Tag Team Match: Dolph Ziggler & R-Truth -v- The Miz & Damien Sandow
Ziggler isn’t just sporting some new merch tonight, he has a stunt double of his own, too and the commentators are actually funny for once by pretending they can’t tell the difference between them. R pins Sandow at one point and JBL matter-of-factly says “That’s Dolph” while Cole reckons one “wears” a beard as opposed to growing it. This match is kind of a mess but at least it’s building up to Ziggler v Miz on Sunday, which should be good just because Ziggler is involved. He’s dying to get a piece of The Miz tonight, hanging off the ropes and yelling “I dare you” until he is finally tagged in and delivers the Fame Asser, to stunning effect. Sandow then holds Ziggler steady so Miz can whack him, but he ducks just in time, leading Sandow to get knocked out in his place and giving Ziggler the opportunity to perform the Zig Zag to win.
Winners: Dolph Ziggler & R-Truth
Backstage, Work Experience Tom is having a lot of trouble reading the teleprompter, but that’s okay, Rollins is here to wax lyrical about Reigns being dumb and to do an impression of him as a Neanderthal and then laugh at his own joke. Reigns is part rhino because he’s big and slow and has a horn on his face. Get it? Rollins made the BBC – or The Shield, whatever – so really Reigns should thank him and be humbled by his appearance in the match that’s happening right now.
Main Event: Seth Rollins -v- Roman Reigns
Technically, this isn’t the Main Event, but it’s been billed that way all night and last minute changes don’t fool us, WWE! There’s no way that stupid rally was meant to be last – not when this slice of genius was on the card. Lots of opportunistic kids grope Reigns as he enters, while Rollins’ Titantron still boasts the worst font in the history of the company. Ambrose is still sorely missed but damn it these two work well together. Rollins brags about brains over brawn ringside, before being absolutely pummelled by Reigns. There’s a cool kick off the apron from Reigns, followed by a Superman Punch. He goes for the Spear, but Rollins leapfrogs over and superkicks him instead. He then carries Reigns like a baby and chucks him into the turnbuckle. Rollins goes for a curbstomp, but Reigns manages to utilise a Spear to win. We are then informed, by Cole, that according to rumour this match was dedicated to Dean Ambrose. Juicy. I’m sure TMZ will be on it ASAP.
Winner: Roman Reigns
Following that fun, Raw ends in not-so-spectacular fashion with Henry rallying America to do…something. Everyone is waving little flags, Cole is in the ring, and literally nobody outside of the USA cares about this shit so LET IT GO.

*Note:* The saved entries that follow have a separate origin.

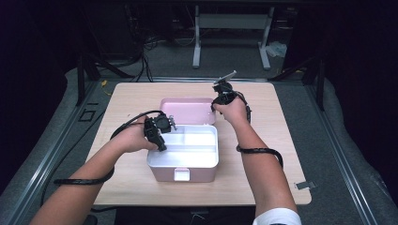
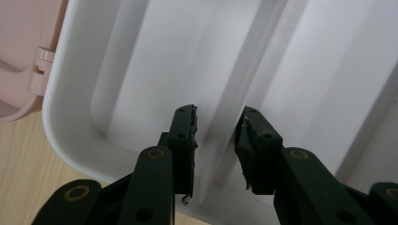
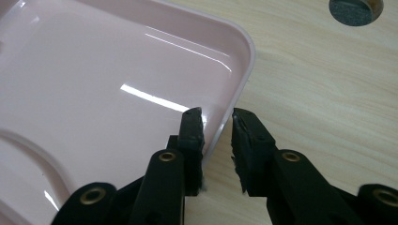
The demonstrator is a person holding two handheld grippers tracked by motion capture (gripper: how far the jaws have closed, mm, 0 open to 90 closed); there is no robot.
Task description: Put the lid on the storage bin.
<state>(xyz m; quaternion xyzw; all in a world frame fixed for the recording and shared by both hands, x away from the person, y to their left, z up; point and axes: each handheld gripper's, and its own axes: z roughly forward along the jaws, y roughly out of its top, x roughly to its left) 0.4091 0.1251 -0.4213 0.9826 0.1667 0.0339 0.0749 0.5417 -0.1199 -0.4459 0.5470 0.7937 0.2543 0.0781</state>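
Two tongs [image 2: 216, 140] [image 3: 218, 140] straddle one box's [image 1: 162, 166] walls.

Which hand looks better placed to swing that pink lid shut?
Probably the right. The right gripper already has its jaws on either side of the pink lid's rim, though not yet pressing. The left gripper straddles a divider in the white tray, away from the lid.

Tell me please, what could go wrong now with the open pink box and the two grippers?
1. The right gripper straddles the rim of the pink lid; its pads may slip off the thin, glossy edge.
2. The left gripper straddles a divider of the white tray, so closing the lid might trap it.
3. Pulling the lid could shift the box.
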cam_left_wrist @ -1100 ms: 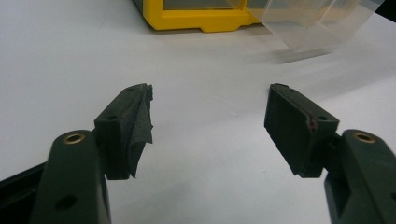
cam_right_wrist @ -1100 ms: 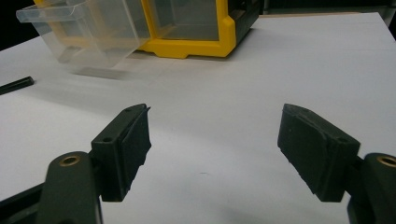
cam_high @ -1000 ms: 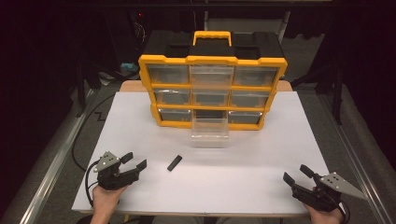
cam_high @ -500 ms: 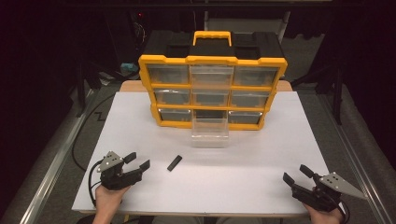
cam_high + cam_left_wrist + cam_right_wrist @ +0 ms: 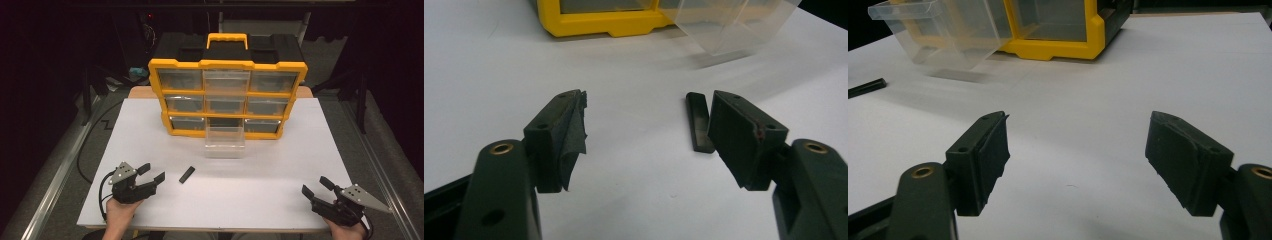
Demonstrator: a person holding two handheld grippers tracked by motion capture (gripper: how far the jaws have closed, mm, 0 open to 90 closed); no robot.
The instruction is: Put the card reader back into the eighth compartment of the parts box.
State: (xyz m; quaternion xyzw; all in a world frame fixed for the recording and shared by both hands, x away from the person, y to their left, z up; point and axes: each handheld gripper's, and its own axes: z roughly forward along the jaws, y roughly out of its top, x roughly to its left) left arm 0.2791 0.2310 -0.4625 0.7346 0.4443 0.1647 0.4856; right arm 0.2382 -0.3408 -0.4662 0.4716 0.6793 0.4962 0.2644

Considering this was a rather good installment of Raw, the rally was kind of a letdown, but it’s all building towards Night Of Champions so that’s good. Overall, the matches and promos were pretty great tonight, with the exception of the Total Divas bout, but nobody cares about that anyway.
Excitement is strangely high for this PPV, considering it’s not a huge one on most fans’ calendars, and it’s pretty much guaranteed that Lesnar is going to lose to Cena, which will undo a lot of the goodwill after his major beat-down last time.
Hopefully, the rest of the card can make up for it, but there’s only so much of Cena winning we can take. And, if he is set up to be victorious yet again, then the other participants are really going to have to work extra hard to alleviate the rest of the show. Otherwise, Night Of Champions will be just another PPV.